**DATA SHOWN:**
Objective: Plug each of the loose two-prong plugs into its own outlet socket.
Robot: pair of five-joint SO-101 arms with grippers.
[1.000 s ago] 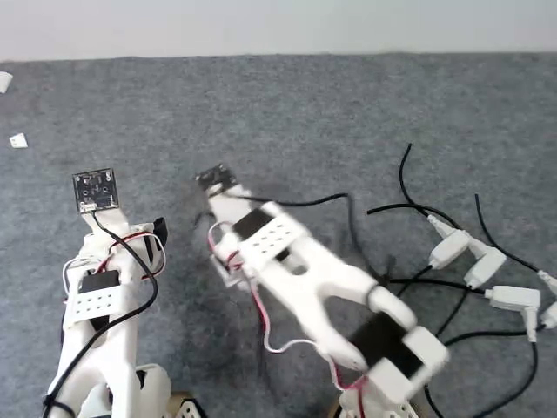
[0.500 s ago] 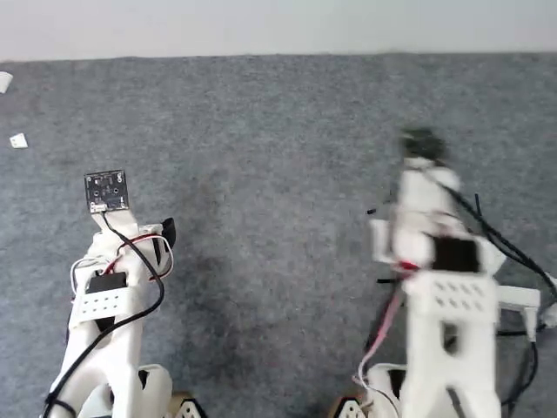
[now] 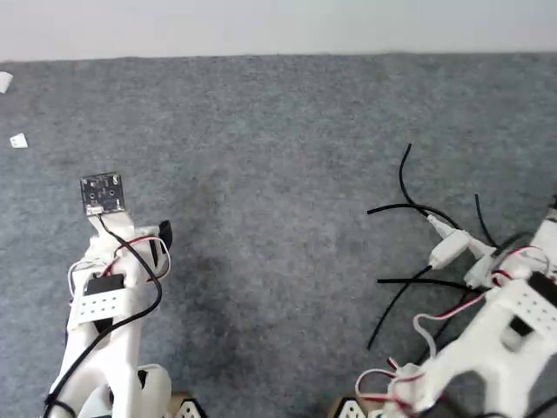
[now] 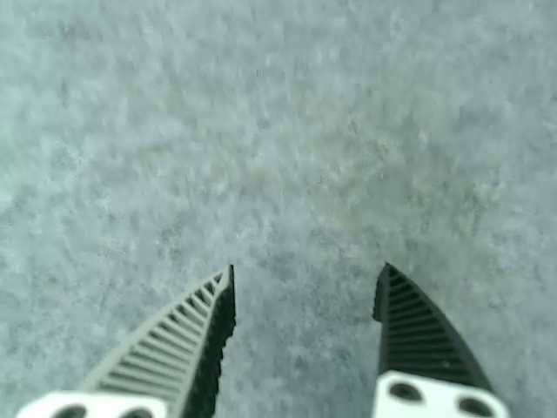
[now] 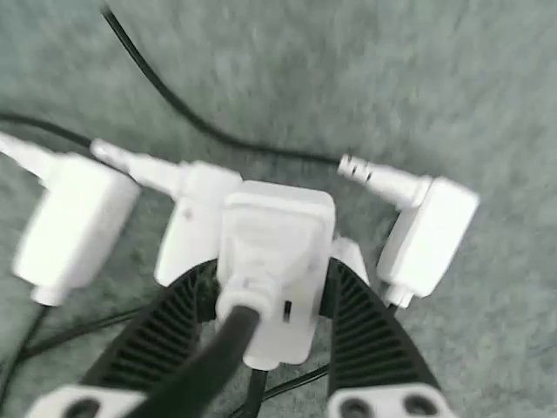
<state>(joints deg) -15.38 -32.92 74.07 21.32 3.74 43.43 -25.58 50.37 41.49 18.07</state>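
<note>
Over the table [image 3: 278,131] from above: the left arm [image 3: 97,305] sits down at 7 o'clock, the right arm [image 3: 509,335] at 5 o'clock, and the loose plugs [image 3: 450,248] lie in a white cluster out at 3 o'clock, black cords [image 3: 403,178] fanning off them toward 12 and 9. From the left arm those plugs are off at 3 o'clock and well apart; the right arm is right beside them, clearly the nearer one. On to the left wrist camera: the left hand [image 4: 308,272] is spread wide, nothing between its fingers, just grey table beneath. Now the right wrist camera, and here's the action: the right hand [image 5: 271,280] has its fingers [image 5: 165,335] against both flanks of a white plug [image 5: 277,239], gripping it by the look of it. The plug's long axis runs in line with the hand, its black cord [image 5: 222,357] trailing back toward the wrist. Neighbouring white pieces [image 5: 74,222] crowd in just beside it on either side. Which of them is a socket I can't tell, so the next move, I'd judge, hinges on working this plug out of the cluster.
</note>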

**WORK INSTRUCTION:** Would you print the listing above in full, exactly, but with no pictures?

**TASK SOLUTION:**
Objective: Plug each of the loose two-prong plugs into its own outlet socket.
Robot: pair of five-joint SO-101 arms with grippers.
[1.000 s ago] 
[0.500 s ago] 
[now] 
[now] 
[now] 
<state>(joints deg) -15.38 -32.92 74.07 21.32 3.74 43.43 -25.58 50.37 41.49 18.07</state>
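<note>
Over the table [image 3: 278,131] from above: the left arm [image 3: 97,305] sits down at 7 o'clock, the right arm [image 3: 509,335] at 5 o'clock, and the loose plugs [image 3: 450,248] lie in a white cluster out at 3 o'clock, black cords [image 3: 403,178] fanning off them toward 12 and 9. From the left arm those plugs are off at 3 o'clock and well apart; the right arm is right beside them, clearly the nearer one. On to the left wrist camera: the left hand [image 4: 308,272] is spread wide, nothing between its fingers, just grey table beneath. Now the right wrist camera, and here's the action: the right hand [image 5: 271,280] has its fingers [image 5: 165,335] against both flanks of a white plug [image 5: 277,239], gripping it by the look of it. The plug's long axis runs in line with the hand, its black cord [image 5: 222,357] trailing back toward the wrist. Neighbouring white pieces [image 5: 74,222] crowd in just beside it on either side. Which of them is a socket I can't tell, so the next move, I'd judge, hinges on working this plug out of the cluster.
</note>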

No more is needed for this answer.